Virtual Reality Sustained Multimodal Distributional Semantics for Gestures in Dialogue (GeMDiS)

Project Participants

Dr. Andy Lücking
(Principal Investigator)

Goethe University Frankfurt
luecking@em.uni-frankfurt.de

Andy Lücking’s research contributes to a linguistic theory of human communication, that is, face-to-face interaction beyond single sentences. This involves the adaptation of dynamic dialogue semantics, the development of multimodal grammar extensions, occasionally the revision of traditional linguistic theories (e.g., quantification or pointing), the use of corpora and computational methods (as in the ViCom project GeMDiS), and taking an overarching cognitive perspective. Andy Lücking received a PhD in linguistics (Dr. phil.) in 2011 at Bielefeld University on iconicity and iconic gestures.
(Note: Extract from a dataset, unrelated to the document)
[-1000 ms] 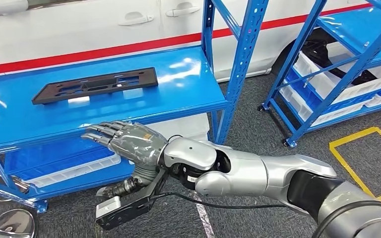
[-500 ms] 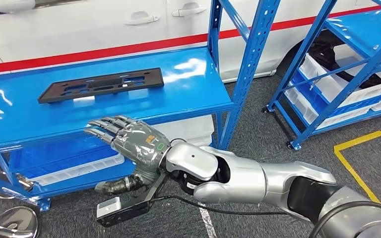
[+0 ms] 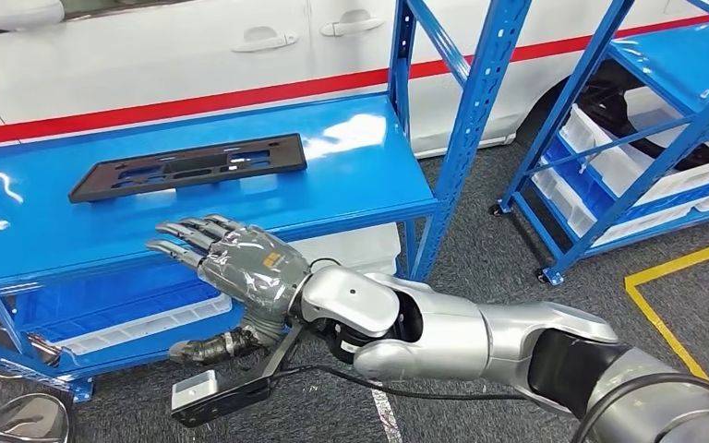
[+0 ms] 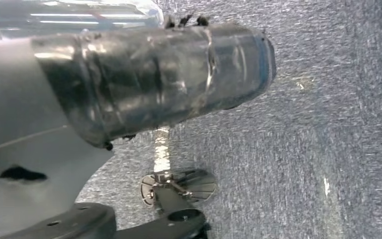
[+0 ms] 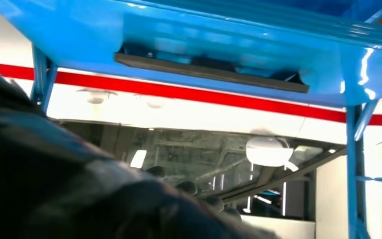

He defended his habilitation in 2022 on “Aspects of multimodal communication” at the Laboratoire de Linguistique Formelle (LLF) at the Université Paris Cité.

Selected publications

On the broader picture of multimodal communication:
Andy Lücking and Jonathan Ginzburg. “Leading voices: Dialogue semantics, cognitive science, and the polyphonic structure of multimodal interaction”. Language and Cognition , Volume 15 , Issue 1 , January 2023 , pp. 148–172, DOI: https://doi.org/10.1017/langcog.2022.30
A dialogue- and gesture-friendly theory of quantification:
Andy Lücking and Jonathan Ginzburg. “Referential transparency as the proper treatment of quantification”. In: Semantics and Pragmatics 15, 4 (2022). doi: 10.3765/sp.15.4. (Early access: https://semprag.org/index.php/sp/article/view/sp.15.4)
A condensed, computational piece on how to assign meanings to (some kinds of) co-verbal gestures and integrate them in grammar:
Andy Lücking. “Modeling Co-verbal Gesture Perception in Type Theory with Records”. In: Proceedings of the 2016 Federated Conference on Computer Science and Information Systems. Hrsg. von Maria Ganzha, Leszek Maciaszek und Marcin Paprzycki. Vol. 8. Annals of Computer Science and Information Systems. IEEE, Sep. 2016, pp. 383–392. doi: 10.15439/2016F83. (Available at: https://annals-csis.org/proceedings/2016/drp/83.html)
Pointing gestures as search instructions:
Andy Lücking. “Witness-loaded and Witness-free Demonstratives”. In: Atypical Demonstratives. Syntax, Semantics and Pragmatics. Hrsg. von Marco Coniglio, Andrew Murphy, Eva Schlachter und Tonjes Veenstra. Linguistische Arbeiten 568. Berlin und Boston: De Gruyter, 2018, pp. 255–284. ISBN: 978-3-11-056029-9.(Preprint: https://www.researchgate.net/publication/303667514_Witness-loaded_and_Witness-free_Demonstratives)

Project Description

Both corpus-based linguistics and contemporary computational linguistics rely on the use of often large, linguistic resources. The expansion of the linguistic subject area to include visual means of communication such as gesticulation has not yet been backed up with corresponding corpora. This means that “multimodal linguistics” and dialogue theory cannot participate in established distributional methods of corpus linguistics and computational semantics. The main reason for this is the difficulty of collecting multimodal data in an appropriate way and at an appropriate scale. Using the latest VR-based recording methods, the GeMDiS project aims to close this data gap and to investigate visual communication by means of machine-based methods and innovative use of neuronal and active learning for small data using the systematic reference dimensions of associativity and contiguity of the features of visual and non-visual communicative signs. GeMDiS is characterised above all by the following characteristics:

Ecological validity: the data collection takes place in dialogue situations and thus also takes a look at everyday gestures or interactive gestures in particular. In this respect, GeMDS differs from collections of partly emblematic hand shapes or gestural charades.
True multimodality: the VR-based recording technology records not only hand-and- arm movements and handshapes but also facial expressions — it is this proper multimodality that is the hallmark of natural language interaction. In this, GeMDS already anticipates potential further developments of ViCom.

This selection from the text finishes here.